ANCMA (l’Associazione Nazionale Ciclo Motociclo Accessori), commentando il Dpcm per la Fase 2 dell'emergenza Covid-19, si chiede come sia possibile non aprire i negozi di biciclette

ANCMA (l’Associazione Nazionale Ciclo Motociclo Accessori), commentando il Dpcm per la Fase 2 dell’emergenza Covid-19, si chiede come sia possibile non aprire i negozi di biciclette quando tutte le amministrazioni locali stanno spingendo verso una mobilità leggera.

Ci chiediamo come sia possibile immaginare una mobilità della ripartenza contraddistinta da un maggiore ricorso all’utilizzo delle due ruote con i negozi di biciclette ancora chiusi“.

RETE DI OLTRE 2500 NEGOZI – “Da giorni – ha rimarcato l’associazione – partecipiamo a tavoli e leggiamo dichiarazioni di rappresentanti delle istituzioni a livello nazionale e locale che annunciano incentivi e sottolineano il protagonismo delle due ruote, ma la pianificazione della mobilità urbana in questa direzione non può non considerare che una rete nazionale di oltre 2500 negozi che può offrire un servizio ai cittadini, anche adottando iniziative commerciali ad hoc per la situazione sanitaria, abbia ancora la saracinesca abbassata: è irrazionale“.

TEMA SICUREZZA UTENTI – “Di fronte a un ragionevole aumento dell’utilizzo delle due ruote – si legge ancora nella nota – la conformazione urbana di molte città suggerisce di non dimenticare il tema dalla sicurezza di ciclisti e motociclisti.

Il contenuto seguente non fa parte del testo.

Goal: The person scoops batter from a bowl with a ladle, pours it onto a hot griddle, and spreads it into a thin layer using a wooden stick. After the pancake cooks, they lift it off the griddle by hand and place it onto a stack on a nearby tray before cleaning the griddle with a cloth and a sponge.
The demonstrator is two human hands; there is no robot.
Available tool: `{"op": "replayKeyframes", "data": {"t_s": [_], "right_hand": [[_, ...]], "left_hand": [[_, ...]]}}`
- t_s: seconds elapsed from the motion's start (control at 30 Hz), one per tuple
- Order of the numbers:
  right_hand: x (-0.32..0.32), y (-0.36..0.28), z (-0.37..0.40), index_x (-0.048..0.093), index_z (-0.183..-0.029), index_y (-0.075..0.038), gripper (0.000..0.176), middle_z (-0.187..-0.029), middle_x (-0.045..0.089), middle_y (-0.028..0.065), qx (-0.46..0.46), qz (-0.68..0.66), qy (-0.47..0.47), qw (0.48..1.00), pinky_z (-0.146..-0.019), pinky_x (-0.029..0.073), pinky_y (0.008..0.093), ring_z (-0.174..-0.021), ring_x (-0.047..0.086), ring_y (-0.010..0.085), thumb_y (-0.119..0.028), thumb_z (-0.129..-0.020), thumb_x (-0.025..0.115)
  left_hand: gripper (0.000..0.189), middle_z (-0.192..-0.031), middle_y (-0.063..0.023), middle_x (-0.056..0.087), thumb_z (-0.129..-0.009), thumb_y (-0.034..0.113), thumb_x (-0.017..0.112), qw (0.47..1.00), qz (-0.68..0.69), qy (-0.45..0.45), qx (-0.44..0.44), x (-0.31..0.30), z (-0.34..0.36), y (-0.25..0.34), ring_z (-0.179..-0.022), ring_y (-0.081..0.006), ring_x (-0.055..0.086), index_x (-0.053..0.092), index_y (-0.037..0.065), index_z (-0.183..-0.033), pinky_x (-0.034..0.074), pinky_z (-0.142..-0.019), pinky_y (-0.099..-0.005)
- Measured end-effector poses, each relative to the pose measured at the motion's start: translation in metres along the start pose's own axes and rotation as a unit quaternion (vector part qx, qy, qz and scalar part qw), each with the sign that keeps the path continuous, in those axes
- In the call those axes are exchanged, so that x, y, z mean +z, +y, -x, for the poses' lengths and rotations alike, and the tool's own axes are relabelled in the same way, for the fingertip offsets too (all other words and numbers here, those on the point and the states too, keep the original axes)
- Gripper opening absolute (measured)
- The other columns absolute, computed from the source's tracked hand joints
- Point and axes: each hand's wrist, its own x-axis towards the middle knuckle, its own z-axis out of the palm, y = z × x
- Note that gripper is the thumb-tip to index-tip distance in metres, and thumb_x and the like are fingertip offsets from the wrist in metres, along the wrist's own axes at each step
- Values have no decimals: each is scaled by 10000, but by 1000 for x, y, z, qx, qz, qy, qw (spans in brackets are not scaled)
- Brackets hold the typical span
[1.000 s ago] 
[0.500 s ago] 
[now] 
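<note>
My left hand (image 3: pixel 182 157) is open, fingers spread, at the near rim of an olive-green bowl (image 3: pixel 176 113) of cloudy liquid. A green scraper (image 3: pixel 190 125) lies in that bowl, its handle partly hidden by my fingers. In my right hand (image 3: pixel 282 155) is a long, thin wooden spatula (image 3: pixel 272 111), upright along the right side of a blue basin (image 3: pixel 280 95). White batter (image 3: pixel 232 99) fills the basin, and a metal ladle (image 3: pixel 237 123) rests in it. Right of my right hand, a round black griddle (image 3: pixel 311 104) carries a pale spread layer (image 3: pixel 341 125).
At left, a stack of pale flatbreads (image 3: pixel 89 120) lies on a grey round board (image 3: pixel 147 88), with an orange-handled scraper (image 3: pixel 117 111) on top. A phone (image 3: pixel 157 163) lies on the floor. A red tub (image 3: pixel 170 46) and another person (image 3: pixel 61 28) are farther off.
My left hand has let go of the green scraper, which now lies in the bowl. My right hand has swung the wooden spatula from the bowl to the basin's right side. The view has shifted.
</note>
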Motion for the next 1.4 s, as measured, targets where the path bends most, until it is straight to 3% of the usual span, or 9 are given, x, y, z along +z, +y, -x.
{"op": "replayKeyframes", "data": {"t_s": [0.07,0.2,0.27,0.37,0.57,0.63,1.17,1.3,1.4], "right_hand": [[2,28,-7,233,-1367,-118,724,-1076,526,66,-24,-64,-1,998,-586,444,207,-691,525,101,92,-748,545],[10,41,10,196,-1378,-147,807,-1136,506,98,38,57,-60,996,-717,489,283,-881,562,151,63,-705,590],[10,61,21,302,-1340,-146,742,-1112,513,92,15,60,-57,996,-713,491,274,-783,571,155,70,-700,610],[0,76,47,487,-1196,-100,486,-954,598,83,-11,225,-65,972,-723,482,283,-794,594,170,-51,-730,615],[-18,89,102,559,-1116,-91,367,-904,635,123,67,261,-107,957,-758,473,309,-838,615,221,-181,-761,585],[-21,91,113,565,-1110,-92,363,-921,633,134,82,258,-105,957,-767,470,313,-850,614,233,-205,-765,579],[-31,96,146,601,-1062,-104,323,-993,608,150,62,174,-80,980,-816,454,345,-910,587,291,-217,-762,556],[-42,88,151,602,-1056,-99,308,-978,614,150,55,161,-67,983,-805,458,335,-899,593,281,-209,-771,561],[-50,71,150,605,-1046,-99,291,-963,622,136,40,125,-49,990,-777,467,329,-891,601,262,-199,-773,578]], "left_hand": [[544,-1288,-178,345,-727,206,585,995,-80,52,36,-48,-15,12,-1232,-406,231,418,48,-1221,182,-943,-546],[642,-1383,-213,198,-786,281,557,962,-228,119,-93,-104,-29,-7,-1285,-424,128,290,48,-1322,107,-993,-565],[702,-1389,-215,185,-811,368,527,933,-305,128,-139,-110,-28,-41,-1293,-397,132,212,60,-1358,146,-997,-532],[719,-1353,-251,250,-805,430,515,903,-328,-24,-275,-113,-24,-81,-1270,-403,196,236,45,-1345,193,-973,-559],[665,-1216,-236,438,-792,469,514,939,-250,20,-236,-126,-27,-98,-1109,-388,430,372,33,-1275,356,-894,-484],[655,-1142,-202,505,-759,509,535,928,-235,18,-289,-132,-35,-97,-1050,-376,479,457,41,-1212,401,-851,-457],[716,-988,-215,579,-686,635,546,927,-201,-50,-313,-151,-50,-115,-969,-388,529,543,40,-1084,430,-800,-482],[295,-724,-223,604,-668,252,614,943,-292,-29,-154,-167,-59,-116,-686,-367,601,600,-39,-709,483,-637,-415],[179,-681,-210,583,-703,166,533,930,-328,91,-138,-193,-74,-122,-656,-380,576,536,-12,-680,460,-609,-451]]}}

Non solo sarà indispensabile fare appello ai cittadini di adottare comportamenti rigorosi e ancora più responsabili, ma anche permettere loro di comperare dotazioni di sicurezza, caschi, caschetti e abbigliamento protettivo con più facilità. Per questo chiediamo nuovamente a nome di tutto il settore di riaprire i negozi di biciclette il prima possibile e auspicabilmente di prevedere forme di defiscalizzazione per l’acquisto di materiale protettivo e altri dispositivi di sicurezza come luci, pettorine e riflettori”.